## TASK INSTRUCTIONS
Return the listing below verbatim. Pictures do not belong in the copy.
DATA BELOW: Begin
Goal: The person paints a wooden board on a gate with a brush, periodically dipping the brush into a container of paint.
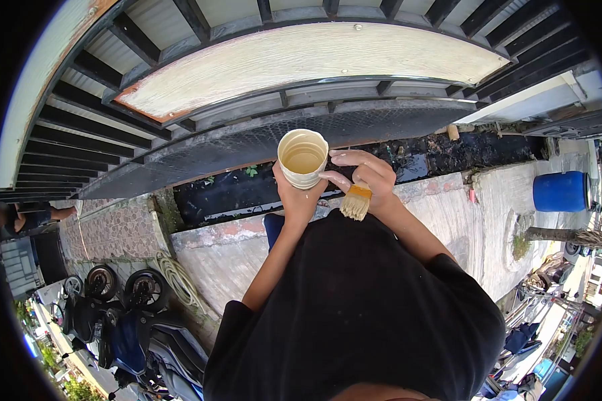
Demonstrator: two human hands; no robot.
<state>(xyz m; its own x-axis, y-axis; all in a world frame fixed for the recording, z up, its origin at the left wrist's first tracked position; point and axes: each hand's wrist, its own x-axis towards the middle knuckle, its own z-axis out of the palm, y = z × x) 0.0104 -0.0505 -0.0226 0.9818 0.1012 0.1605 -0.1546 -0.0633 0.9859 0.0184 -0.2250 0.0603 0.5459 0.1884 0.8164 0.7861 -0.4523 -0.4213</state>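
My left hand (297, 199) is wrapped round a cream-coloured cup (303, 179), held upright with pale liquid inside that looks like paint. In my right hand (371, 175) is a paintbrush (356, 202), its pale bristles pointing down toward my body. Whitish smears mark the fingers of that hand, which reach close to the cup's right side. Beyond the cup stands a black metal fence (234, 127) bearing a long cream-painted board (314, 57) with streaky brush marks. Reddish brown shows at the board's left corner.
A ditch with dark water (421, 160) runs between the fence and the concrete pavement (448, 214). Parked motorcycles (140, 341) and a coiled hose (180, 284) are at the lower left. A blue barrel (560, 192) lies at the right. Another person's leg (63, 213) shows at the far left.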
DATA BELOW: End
## TASK ANSWER
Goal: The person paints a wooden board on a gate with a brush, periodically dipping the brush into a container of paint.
Demonstrator: two human hands; no robot.
<state>(xyz m; its own x-axis, y-axis; all in a world frame fixed for the recording, z up, its origin at the left wrist's first tracked position; point and axes: each hand's wrist, its own x-axis towards the middle knuckle, its own z-axis out of the palm, y = z × x) 0.0104 -0.0505 -0.0226 0.9818 0.1012 0.1605 -0.1546 -0.0633 0.9859 0.0184 -0.2250 0.0603 0.5459 0.1884 0.8164 0.7861 -0.4523 -0.4213</state>
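My left hand (297, 199) is wrapped round a cream-coloured cup (303, 179), held upright with pale liquid inside that looks like paint. In my right hand (371, 175) is a paintbrush (356, 202), its pale bristles pointing down toward my body. Whitish smears mark the fingers of that hand, which reach close to the cup's right side. Beyond the cup stands a black metal fence (234, 127) bearing a long cream-painted board (314, 57) with streaky brush marks. Reddish brown shows at the board's left corner.
A ditch with dark water (421, 160) runs between the fence and the concrete pavement (448, 214). Parked motorcycles (140, 341) and a coiled hose (180, 284) are at the lower left. A blue barrel (560, 192) lies at the right. Another person's leg (63, 213) shows at the far left.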

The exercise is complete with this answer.